Consuming is no longer entertainment – it is war. Goods at markets begin to sell out almost as quickly as products hit shelves. This is especially true of essential staples and food. Approximately a third of essential goods become unavailable. In Weimar Germany, renters gained over landlords when prices rose faster than government rent controls. Those on fixed incomes with most of their assets in local or government bonds begin to struggle due to falling values followed by bond default. Those who borrowed before inflation increases have an advantage over lenders – as long as they can make the payments, and mortgages don't have inflation clauses. Many who can't make payments lose their homes, which are either repossessed by the banks or bought on the cheap by the super-wealthy or the prescient. True class separation occurs, with a dwindling middle class giving way to a lower impoverished class, creating social tension.
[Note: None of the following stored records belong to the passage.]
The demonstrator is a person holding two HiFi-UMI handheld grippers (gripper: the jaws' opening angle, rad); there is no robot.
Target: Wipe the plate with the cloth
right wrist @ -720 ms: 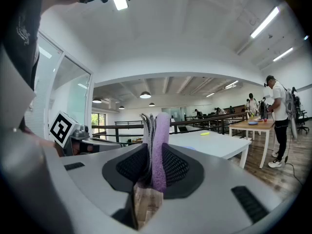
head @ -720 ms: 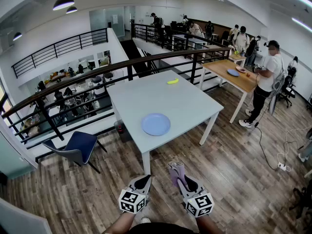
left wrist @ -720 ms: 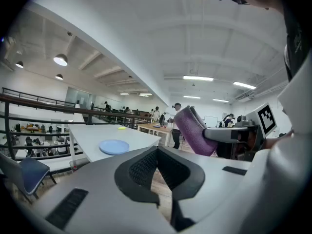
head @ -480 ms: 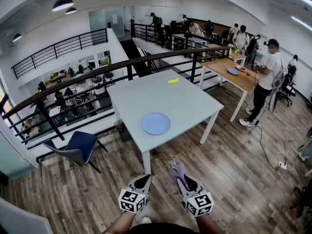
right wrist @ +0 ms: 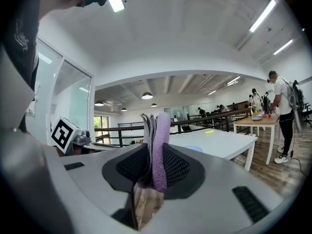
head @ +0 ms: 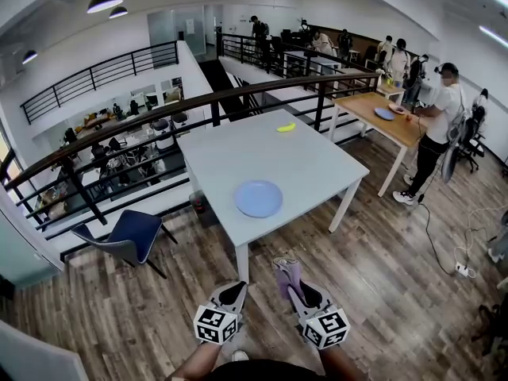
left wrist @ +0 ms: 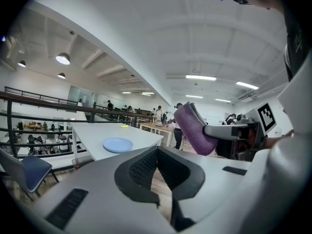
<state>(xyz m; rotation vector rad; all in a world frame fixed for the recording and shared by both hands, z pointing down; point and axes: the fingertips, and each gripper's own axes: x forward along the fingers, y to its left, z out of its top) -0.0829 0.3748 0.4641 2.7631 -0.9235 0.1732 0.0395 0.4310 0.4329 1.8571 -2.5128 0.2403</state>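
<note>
A light blue plate [head: 258, 198] lies on the white table [head: 238, 153] near its front corner; it shows too in the left gripper view as the plate [left wrist: 117, 145]. My right gripper [head: 290, 286] is shut on a folded purple cloth [head: 286, 276], held upright above the wooden floor, short of the table. In the right gripper view the cloth [right wrist: 160, 145] stands pinched between the jaws. My left gripper [head: 232, 294] hangs beside it, shut with nothing between its jaws. Both grippers are well apart from the plate.
A yellow object [head: 286, 127] lies at the table's far side. A blue chair [head: 127, 234] stands left of the table by the black railing [head: 119, 137]. A person [head: 436, 129] stands at a wooden table [head: 381, 116] to the right. Cables [head: 444, 252] trail on the floor.
The view has crept slightly toward the table; the plate sits a little nearer. Both grippers keep their pose and the cloth stays held.
</note>
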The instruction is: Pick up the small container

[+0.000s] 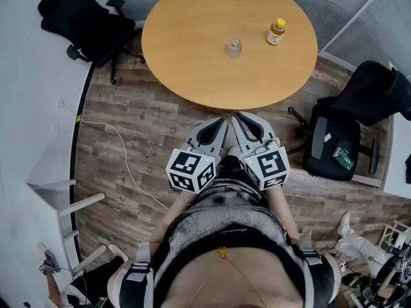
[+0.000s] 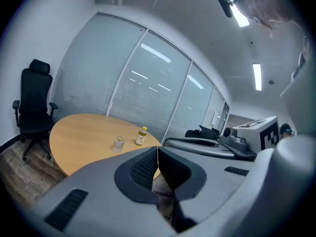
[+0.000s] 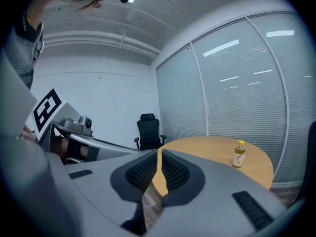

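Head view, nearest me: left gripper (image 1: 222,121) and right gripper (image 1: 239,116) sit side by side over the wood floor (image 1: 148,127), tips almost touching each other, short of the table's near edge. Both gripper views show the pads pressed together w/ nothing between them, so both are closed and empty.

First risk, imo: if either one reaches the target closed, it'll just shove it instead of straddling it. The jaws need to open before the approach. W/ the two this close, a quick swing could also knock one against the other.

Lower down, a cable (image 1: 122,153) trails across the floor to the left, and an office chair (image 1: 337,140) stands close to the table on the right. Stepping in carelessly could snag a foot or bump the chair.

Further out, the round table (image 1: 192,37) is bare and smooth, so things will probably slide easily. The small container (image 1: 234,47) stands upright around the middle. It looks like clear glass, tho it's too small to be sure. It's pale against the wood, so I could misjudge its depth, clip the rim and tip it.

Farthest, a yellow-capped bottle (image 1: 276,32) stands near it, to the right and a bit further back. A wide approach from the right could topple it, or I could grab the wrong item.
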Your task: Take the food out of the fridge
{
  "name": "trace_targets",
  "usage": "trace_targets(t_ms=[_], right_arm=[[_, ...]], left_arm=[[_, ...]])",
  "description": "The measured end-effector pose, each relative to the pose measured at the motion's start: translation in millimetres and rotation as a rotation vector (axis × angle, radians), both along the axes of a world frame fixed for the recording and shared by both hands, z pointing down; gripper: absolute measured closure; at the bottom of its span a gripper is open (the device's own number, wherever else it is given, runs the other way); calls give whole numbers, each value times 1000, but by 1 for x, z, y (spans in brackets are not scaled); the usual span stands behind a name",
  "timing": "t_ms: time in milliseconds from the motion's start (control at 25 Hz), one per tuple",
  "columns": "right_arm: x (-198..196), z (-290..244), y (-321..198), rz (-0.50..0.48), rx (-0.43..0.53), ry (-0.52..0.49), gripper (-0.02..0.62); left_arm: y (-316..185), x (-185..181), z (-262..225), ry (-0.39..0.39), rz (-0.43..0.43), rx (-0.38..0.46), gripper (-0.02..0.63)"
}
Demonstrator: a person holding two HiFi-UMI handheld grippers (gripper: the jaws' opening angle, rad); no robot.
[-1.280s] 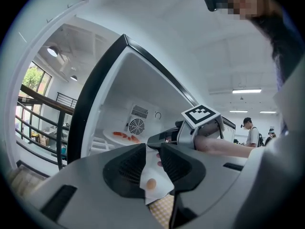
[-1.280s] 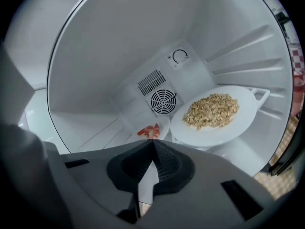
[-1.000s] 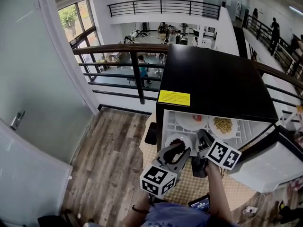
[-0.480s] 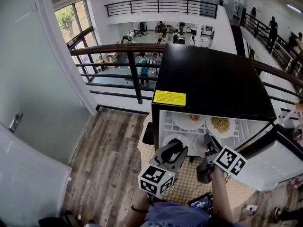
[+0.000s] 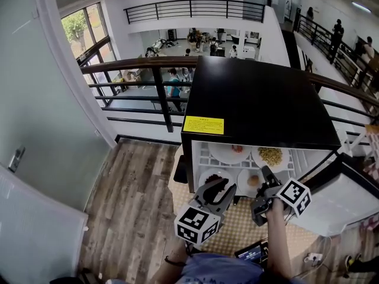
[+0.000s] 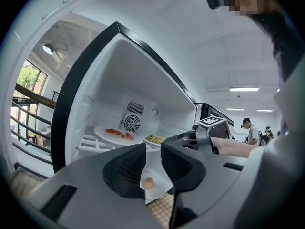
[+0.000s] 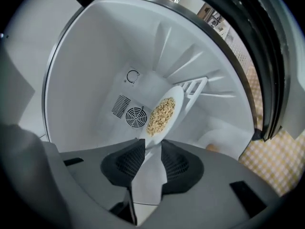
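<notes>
Rolled to one side, the right gripper [image 7: 152,147] is held inside the black-topped, white-lined small fridge [image 5: 260,99]. Its jaws have just been opening and are spread. The near rim of a round white grain plate [image 7: 178,100] is seen right at the mouth of the gap, and no pad is seen pressing on it. A heap of pale yellow grains [image 7: 161,116] is carried on that plate just ahead of the tips. The plate is borne on a white wire shelf [image 7: 193,86], and beyond it a round fan grille [image 7: 136,117] is set in the back wall.

Below this gripper, a second white plate [image 5: 244,183] with a small round tan piece [image 5: 253,180] is laid on the lower level.

Just beside it to the left, the left gripper [image 6: 153,151] is held level at the fridge's mouth. Its jaws are parted by a narrow gap, through which the tan piece on white is seen. A white plate of dark reddish food [image 5: 205,174] is set right ahead of its tips. Above that, a white plate of red pieces [image 6: 101,130] is kept on the shelf.

A checked tan mat [image 5: 237,235] is spread under both grippers, and the white-lined fridge door [image 5: 337,209] is swung open to the right.
</notes>
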State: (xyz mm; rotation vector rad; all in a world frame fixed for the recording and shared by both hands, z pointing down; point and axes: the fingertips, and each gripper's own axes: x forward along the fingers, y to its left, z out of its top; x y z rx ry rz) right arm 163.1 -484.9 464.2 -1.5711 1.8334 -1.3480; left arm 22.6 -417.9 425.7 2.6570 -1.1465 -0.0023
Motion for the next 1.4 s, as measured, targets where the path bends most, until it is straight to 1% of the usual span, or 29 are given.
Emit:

In the investment arena, most domestic stock holdings decrease. No one holds cash because it devalues so quickly. Every essential or investable product for sale disappears fast. A black market develops, usually based on a stable foreign currency. Flight to foreign currencies and international securities has already begun. But since the government institutes fines for foreign currency purchases, premiums are 300% or more. Banks are either closed for a time, or a strict limit is put on withdrawals. In extreme cases gold stored in safety deposit boxes may be confiscated.
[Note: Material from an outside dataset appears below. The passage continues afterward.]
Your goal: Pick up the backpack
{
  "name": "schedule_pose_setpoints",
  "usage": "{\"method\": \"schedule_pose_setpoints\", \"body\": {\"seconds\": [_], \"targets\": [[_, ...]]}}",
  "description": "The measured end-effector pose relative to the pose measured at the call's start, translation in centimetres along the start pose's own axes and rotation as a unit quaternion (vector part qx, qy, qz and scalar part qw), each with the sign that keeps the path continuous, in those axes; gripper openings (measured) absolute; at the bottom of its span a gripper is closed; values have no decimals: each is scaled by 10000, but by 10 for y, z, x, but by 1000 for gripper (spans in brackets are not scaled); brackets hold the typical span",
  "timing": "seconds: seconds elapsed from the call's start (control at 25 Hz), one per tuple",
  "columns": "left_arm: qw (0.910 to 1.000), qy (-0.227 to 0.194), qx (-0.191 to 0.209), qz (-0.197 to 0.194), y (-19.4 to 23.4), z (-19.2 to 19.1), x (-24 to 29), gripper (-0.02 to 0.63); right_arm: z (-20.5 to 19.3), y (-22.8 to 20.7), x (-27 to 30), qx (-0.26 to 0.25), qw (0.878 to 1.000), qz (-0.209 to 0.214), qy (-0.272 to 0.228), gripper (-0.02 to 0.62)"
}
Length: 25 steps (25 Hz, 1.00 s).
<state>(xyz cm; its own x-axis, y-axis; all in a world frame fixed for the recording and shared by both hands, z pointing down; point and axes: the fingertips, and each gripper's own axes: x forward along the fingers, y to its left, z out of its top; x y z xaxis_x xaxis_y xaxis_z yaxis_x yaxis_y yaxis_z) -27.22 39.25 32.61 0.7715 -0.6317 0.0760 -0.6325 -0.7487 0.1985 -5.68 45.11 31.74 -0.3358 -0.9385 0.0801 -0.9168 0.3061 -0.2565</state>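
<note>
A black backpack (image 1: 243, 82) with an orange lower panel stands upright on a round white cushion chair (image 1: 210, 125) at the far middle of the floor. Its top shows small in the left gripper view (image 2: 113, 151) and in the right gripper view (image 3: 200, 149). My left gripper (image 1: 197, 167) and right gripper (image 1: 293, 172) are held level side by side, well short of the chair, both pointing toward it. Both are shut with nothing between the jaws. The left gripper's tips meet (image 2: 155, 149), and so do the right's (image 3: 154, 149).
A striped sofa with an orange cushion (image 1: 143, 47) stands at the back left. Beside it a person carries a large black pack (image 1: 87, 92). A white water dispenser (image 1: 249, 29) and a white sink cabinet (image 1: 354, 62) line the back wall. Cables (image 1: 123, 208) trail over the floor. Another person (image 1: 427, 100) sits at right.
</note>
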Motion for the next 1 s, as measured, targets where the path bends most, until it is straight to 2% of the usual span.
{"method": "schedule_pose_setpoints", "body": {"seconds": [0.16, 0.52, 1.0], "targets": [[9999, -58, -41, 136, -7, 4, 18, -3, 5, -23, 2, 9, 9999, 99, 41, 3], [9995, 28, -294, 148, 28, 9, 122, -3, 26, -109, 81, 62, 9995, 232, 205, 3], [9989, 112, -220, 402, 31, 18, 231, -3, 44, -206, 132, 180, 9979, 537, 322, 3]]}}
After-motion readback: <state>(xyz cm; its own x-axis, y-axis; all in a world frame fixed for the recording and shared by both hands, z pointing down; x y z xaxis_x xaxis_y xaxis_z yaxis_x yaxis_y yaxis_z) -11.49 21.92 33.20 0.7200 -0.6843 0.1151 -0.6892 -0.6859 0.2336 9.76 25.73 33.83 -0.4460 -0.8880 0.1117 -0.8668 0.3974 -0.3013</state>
Bartering as a substitute for cash becomes commonplace. Goods like flour, sugar, wine, precious metals and jewelry, artwork and musical instruments are common tradable items. Pianos were a valuable trading item in Weimar Germany for example. Some who are savvy enough to arbitrage, using border nations, make a little profit. Only those who have thought ahead do more than survive. They use gold, silver or foreign currency stores to buy up assets and real estate at cheap prices. But, those with assets, land or agriculture become targets of roving criminal gangs, looking for food to survive or engaged in looting for profit. Lawlessness takes root and grows, and only the armed can defend themselves.